- [Task goal]: Each line from the one with "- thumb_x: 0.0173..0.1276" to the final line of the data must be reproduced exactly, and no other line may appear.

____ Supplied data

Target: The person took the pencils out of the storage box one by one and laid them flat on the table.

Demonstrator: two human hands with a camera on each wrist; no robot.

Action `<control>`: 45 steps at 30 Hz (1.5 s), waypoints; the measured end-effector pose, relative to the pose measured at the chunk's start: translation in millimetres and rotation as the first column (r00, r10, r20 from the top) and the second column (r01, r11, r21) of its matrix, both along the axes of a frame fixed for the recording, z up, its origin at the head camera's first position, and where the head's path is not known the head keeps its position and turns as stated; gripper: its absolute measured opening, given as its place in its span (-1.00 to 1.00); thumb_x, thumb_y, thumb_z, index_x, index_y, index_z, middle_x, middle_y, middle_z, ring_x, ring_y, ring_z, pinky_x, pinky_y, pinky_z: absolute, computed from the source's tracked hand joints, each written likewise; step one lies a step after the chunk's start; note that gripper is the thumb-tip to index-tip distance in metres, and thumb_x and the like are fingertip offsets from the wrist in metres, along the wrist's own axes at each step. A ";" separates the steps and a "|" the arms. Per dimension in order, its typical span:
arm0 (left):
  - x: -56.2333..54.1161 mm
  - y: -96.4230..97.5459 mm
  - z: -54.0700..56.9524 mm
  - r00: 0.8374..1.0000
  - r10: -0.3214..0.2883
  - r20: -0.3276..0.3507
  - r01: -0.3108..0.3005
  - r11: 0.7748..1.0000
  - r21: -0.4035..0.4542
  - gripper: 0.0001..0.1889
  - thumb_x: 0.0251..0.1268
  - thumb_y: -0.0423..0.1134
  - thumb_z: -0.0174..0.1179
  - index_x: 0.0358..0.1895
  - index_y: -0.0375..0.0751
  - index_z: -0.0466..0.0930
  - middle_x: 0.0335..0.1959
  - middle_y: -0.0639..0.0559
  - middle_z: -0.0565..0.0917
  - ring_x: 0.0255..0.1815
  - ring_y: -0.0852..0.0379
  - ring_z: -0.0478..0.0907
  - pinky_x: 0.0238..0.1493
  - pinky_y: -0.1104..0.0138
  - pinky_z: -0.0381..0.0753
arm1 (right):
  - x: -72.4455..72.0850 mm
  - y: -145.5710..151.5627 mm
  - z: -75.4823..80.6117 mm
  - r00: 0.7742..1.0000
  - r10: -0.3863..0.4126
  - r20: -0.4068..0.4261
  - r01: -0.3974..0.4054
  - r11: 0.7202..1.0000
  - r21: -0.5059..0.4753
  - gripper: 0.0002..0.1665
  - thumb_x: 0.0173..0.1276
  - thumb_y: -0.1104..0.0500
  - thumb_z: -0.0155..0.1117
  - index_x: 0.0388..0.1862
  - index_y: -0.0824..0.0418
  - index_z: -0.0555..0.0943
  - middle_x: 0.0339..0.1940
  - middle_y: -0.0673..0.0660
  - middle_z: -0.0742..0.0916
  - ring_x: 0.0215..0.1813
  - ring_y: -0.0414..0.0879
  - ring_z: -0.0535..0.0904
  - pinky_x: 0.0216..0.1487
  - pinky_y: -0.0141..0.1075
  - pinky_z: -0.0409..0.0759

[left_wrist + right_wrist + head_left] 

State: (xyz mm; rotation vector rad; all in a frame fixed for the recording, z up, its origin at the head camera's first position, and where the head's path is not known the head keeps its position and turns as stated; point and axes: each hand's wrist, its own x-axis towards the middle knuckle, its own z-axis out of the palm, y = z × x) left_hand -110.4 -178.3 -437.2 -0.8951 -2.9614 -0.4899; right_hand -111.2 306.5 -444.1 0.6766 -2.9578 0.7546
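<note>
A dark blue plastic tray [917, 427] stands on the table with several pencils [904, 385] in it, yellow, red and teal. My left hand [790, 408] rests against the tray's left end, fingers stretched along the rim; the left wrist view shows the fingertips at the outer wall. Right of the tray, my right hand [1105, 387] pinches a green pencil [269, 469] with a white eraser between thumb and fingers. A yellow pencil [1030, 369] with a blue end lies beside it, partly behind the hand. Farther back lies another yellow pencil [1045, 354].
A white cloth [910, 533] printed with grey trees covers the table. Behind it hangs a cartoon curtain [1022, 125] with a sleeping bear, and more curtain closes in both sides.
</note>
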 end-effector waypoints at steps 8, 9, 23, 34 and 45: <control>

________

- [Task answer]:
  - thumb_x: 0.0173..0.1276
  - thumb_y: -0.1104..0.0500
  - thumb_z: -0.0155..0.1117
  - index_x: 0.0388..0.1862
  - index_y: -0.0824..0.0418
  - index_z: -0.0555..0.0943
  - middle_x: 0.0339..0.1940
  - middle_y: -0.0673..0.0660
  - middle_z: -0.0742..0.0916
  - ring_x: 0.0215..0.1813
  - ring_y: -0.0414..0.0879
  - ring_z: -0.0535..0.0904
  - pinky_x: 0.0216..0.1487
  - pinky_y: -0.0141..0.1075
  - pinky_z: -0.0409..0.0759

[left_wrist + right_wrist + head_left] 

State: (xyz mm; rotation vector rad; all in a frame fixed for the recording, z up, its origin at the head camera's first position, and where the head's path is not known the head keeps its position and turns as stated; point and axes: each hand's wrist, its own x-axis towards the middle knuckle, its own z-axis out of the palm, y = z × x) left_hand -110.4 -178.3 -437.2 -0.8951 -2.9614 -0.4899; right_hand -111.2 306.5 -444.1 0.6766 -2.9578 0.7546
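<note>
A dark blue plastic tray [917, 427] stands on the table with several pencils [904, 385] in it, yellow, red and teal. My left hand [790, 408] rests against the tray's left end, fingers stretched along the rim; the left wrist view shows the fingertips at the outer wall. Right of the tray, my right hand [1105, 387] pinches a green pencil [269, 469] with a white eraser between thumb and fingers. A yellow pencil [1030, 369] with a blue end lies beside it, partly behind the hand. Farther back lies another yellow pencil [1045, 354].
A white cloth [910, 533] printed with grey trees covers the table. Behind it hangs a cartoon curtain [1022, 125] with a sleeping bear, and more curtain closes in both sides.
</note>
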 end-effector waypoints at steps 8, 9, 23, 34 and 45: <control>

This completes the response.